Things fall apart. This is an unavoidable fact of the universe in which we live. The study of fault tolerant computing is the study of how to compute without error in the presence of faults. Safety is defined as freedom from those conditions that can cause death, injury, occupational illness, or damage to or loss of equipment or property. Thus these two fields cover very similar ground, use very similar techniques, and are covered here together.
Fault tolerant computing is often divided into two categories [Siewiorek82] . The techniques of 'fault avoidance' are those methods by which faults are made inherently less likely to occur. This predominantly includes the use of more stable parts under the types of perturbations expected, physical protection mechanisms in which faults are prevented by limiting those agents that have physical access to them, and other similar sorts of methods. Techniques of 'fault tolerance' are those techniques which enable a system to continue operation in the presence of faults. These predominantly consist of the well thought out use of redundancy to 'cover' faults so they don't result in errors.
Ignoring the well documented link between physical and mental well being, we consider safety as predominantly concerned with the design of systems that provide assurance of the prevention of physical harm. Protection in general, and safety in particular, is a relative concept, in that no system can be designed so as to prevent all possible physical harm under all possible conditions. Even the definition of harm is a relative concept in that causing harm to one individual may prevent harm from coming to another.

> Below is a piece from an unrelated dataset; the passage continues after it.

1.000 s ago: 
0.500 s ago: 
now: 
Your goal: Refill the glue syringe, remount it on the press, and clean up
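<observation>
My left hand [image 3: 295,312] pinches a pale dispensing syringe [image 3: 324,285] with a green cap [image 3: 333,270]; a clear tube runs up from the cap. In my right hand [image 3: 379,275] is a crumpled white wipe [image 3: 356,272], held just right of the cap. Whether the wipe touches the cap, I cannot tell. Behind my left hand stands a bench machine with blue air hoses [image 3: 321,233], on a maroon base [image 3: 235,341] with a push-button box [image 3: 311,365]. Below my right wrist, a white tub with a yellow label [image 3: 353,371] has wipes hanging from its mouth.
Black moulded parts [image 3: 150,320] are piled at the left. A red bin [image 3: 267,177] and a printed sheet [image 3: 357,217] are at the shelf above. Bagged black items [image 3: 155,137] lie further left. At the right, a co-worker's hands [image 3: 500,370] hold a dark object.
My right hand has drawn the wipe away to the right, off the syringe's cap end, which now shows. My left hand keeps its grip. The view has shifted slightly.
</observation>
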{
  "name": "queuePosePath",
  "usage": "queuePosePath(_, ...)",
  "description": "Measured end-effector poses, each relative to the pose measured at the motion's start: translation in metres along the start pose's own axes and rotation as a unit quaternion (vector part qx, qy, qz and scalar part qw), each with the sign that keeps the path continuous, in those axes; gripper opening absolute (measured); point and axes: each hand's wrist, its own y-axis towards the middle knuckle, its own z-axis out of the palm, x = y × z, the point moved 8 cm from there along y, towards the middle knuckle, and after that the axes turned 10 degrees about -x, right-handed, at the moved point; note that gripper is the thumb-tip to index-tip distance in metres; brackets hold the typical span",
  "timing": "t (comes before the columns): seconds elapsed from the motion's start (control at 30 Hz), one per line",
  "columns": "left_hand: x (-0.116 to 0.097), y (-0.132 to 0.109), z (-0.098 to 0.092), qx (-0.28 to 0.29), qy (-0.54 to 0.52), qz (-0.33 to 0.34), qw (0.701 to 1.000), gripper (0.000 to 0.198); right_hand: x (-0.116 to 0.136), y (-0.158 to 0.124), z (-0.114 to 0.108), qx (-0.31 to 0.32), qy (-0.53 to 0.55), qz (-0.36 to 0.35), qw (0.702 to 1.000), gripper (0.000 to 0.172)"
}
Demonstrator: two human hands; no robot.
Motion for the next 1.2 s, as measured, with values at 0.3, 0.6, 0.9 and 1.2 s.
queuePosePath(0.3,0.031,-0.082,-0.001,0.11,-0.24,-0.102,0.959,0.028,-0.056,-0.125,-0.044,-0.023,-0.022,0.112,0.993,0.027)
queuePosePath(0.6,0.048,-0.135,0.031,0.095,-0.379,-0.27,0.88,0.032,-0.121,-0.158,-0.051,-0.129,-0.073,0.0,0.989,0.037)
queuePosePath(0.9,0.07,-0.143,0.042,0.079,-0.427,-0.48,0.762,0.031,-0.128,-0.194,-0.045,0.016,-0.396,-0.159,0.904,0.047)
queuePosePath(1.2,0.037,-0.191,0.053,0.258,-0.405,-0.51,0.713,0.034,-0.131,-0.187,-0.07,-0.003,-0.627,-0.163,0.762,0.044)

Fault tolerant computing and safety are therefore predominantly concerned with the design of systems that optimize some set of tradeoffs between risks and techniques by which they may be compensated for. We concentrate our discussion on the techniques available for the reduction of risk, and the basic nature of the tradeoffs in their use.
1 - Describe:
a) The difference between fault tolerance and fault avoidance b) Why no system can be perfectly safe c) Why software is rarely without errors d) Why redundancy is the major technique for tolerating faults
2 - Describe and give detailed examples of:
a) TMR b) Duplicate and compare c) Hot standbys d) Tempest attacks and protection e) How backup can fail to protect information integrity f) How a backup tape can be exploited to leak secrets g) A color change operation
3 - List 10 hazards in a critical control system and how they can be covered
4 - Perform a sample
a) Hazard analysis b) Risk analysis c) Hazard coverage exersizeusing randomly generated or made up data.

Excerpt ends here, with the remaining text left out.